* **AIM OF THE EXERCISE**:
Find all lines below containing the string "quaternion" and return them.

(Entries taken from a collection)
=-=-=
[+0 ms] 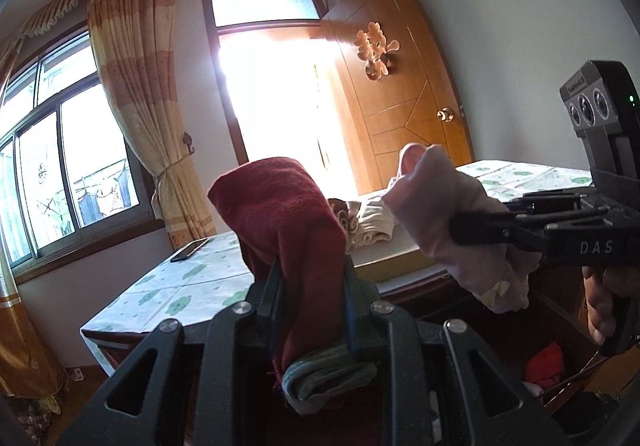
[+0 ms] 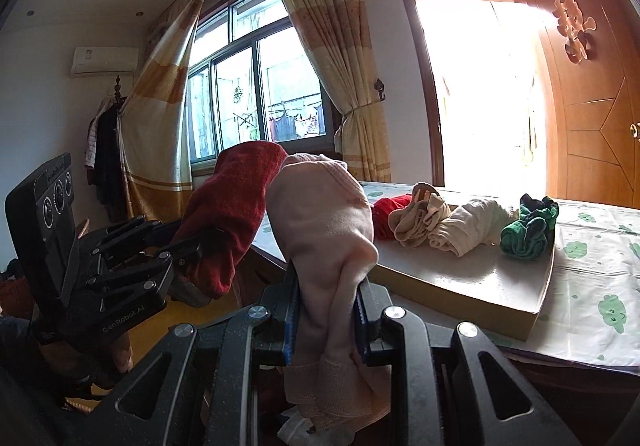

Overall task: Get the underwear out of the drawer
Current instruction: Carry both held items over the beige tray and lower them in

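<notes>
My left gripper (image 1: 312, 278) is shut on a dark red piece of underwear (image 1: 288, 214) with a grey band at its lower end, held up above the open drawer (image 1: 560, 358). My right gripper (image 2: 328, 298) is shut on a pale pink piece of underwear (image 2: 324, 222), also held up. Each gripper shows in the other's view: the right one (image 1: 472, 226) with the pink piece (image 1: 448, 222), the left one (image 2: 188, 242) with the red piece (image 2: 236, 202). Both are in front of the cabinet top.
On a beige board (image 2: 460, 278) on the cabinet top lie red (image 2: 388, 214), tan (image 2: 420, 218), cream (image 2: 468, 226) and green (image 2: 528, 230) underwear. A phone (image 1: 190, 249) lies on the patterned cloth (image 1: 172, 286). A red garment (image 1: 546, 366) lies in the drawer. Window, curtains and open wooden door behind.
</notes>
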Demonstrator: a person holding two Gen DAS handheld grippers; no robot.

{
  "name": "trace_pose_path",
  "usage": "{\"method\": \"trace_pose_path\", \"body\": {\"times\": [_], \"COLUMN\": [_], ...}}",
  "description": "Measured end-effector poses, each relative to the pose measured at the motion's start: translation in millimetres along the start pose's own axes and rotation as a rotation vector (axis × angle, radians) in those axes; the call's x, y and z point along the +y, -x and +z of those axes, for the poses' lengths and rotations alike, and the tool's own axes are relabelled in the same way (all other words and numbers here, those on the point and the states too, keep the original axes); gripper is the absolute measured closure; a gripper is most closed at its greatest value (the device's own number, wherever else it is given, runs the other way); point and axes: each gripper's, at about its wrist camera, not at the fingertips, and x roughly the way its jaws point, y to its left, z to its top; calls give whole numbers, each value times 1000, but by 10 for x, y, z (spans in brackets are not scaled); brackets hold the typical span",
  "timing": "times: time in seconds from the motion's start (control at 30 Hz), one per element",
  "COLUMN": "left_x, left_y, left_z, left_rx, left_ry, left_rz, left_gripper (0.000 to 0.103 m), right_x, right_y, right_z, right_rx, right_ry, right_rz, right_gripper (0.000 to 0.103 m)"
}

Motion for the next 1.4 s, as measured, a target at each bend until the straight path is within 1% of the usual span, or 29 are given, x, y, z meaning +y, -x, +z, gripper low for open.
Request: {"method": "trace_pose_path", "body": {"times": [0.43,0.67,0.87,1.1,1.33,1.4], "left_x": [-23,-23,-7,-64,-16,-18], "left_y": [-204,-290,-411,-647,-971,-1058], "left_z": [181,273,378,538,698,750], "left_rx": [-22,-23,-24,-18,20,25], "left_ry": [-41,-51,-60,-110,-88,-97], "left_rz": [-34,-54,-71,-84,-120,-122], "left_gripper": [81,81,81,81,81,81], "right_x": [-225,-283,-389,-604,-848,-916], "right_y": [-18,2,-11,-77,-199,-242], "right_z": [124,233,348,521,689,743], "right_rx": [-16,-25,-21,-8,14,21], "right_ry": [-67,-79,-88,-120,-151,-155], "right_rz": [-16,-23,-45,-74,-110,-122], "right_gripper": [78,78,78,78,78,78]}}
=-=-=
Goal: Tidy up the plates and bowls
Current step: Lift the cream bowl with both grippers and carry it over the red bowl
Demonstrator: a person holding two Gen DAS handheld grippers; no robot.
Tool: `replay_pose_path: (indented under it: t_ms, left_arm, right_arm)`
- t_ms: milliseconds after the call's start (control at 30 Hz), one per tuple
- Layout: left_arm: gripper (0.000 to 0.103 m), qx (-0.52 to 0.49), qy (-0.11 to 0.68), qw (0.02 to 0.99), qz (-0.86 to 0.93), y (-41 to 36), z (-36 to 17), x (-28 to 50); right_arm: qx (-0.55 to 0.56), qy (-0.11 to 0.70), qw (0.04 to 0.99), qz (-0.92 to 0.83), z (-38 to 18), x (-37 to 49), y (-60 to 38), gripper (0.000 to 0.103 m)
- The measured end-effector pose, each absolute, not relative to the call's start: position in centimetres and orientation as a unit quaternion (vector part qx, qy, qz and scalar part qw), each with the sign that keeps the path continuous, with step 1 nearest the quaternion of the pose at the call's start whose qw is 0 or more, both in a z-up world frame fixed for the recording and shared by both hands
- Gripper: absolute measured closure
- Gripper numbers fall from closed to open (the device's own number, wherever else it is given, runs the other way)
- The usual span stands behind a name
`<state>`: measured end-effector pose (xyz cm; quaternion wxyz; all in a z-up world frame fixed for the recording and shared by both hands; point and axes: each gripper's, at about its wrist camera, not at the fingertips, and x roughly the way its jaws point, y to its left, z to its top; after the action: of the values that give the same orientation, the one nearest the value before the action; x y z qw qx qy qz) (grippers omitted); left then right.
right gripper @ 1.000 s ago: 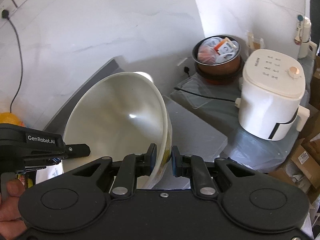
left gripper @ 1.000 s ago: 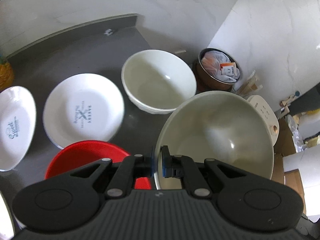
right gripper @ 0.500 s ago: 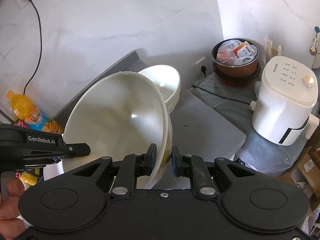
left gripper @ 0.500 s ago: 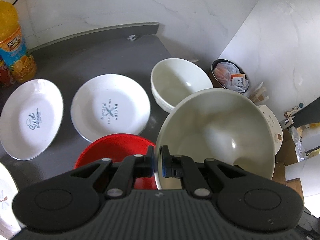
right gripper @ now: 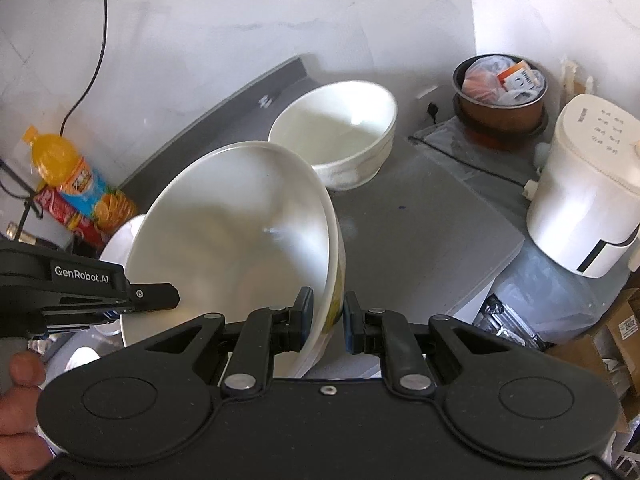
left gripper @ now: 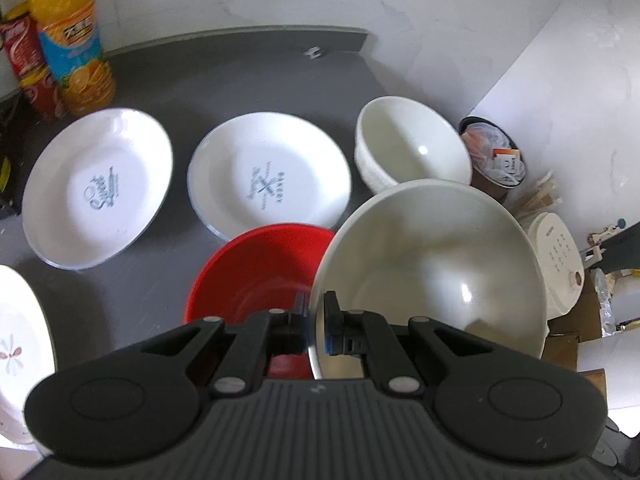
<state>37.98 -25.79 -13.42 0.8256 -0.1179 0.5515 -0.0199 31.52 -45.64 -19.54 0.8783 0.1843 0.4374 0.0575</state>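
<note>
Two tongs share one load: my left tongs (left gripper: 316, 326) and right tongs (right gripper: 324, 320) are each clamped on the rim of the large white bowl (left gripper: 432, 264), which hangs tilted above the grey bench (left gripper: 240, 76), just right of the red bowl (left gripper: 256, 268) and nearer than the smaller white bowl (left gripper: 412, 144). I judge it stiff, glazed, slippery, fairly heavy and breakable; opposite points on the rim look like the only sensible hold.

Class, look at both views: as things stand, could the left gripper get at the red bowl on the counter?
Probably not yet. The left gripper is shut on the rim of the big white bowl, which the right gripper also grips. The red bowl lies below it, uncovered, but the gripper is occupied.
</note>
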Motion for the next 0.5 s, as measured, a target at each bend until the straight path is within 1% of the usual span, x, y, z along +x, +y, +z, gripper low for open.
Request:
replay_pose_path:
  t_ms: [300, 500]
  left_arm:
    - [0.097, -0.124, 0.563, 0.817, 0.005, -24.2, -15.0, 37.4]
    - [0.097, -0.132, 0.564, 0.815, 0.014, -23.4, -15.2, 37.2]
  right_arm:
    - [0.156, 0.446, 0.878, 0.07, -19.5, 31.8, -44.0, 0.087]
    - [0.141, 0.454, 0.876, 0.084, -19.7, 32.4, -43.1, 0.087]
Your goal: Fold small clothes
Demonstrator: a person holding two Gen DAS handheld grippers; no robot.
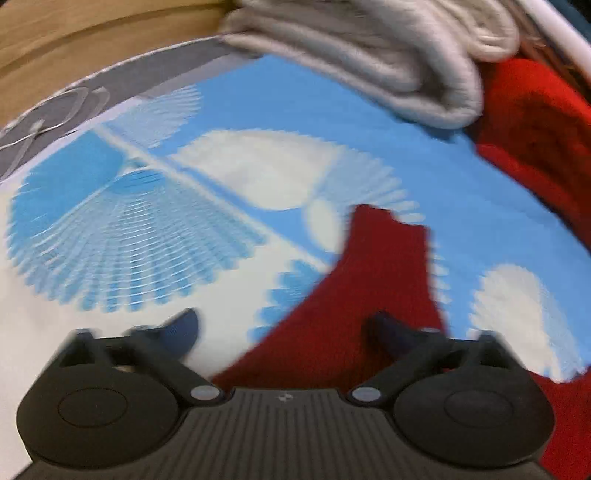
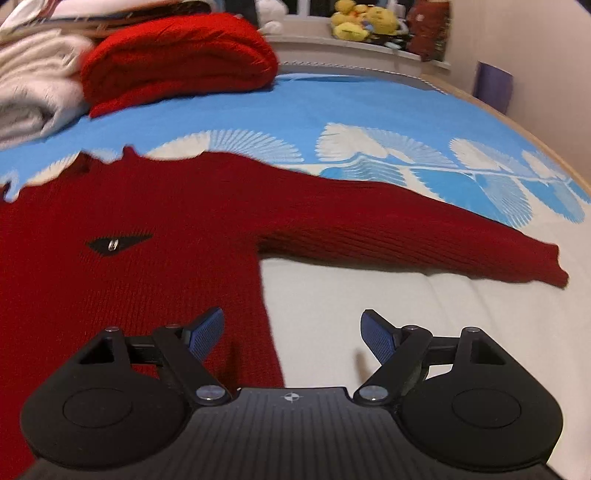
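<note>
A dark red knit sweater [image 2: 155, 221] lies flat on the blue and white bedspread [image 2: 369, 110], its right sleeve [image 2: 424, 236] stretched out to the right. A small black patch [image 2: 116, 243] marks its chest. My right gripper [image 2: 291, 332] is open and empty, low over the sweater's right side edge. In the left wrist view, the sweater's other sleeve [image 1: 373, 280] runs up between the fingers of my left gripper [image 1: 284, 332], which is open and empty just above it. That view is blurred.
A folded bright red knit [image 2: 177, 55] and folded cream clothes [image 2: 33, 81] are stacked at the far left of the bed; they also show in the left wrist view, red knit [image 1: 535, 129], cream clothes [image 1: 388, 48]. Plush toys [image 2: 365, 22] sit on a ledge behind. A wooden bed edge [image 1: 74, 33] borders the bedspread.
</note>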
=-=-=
* **EXERCISE OUTPUT**:
- The measured end-effector pose, each absolute, not relative to the call's start: position in centimetres and orientation as a unit quaternion (vector part qx, qy, qz and scalar part qw), each with the sign that keeps the path continuous, with step 1 nearest the quaternion of the pose at the call's start whose qw is 0 or more, both in a z-up world frame fixed for the recording and shared by both hands
`<state>`: measured end-effector pose (xyz cm; quaternion wxyz; all in a z-up world frame fixed for the recording and shared by both hands; point and axes: each gripper's, at about its wrist camera, not at the fingertips, and x roughly the way its jaws point, y to its left, z to its top; after the action: of the values that give the same orientation, the one nearest the value before the action; x y z qw qx qy qz) (grippers omitted); left then right.

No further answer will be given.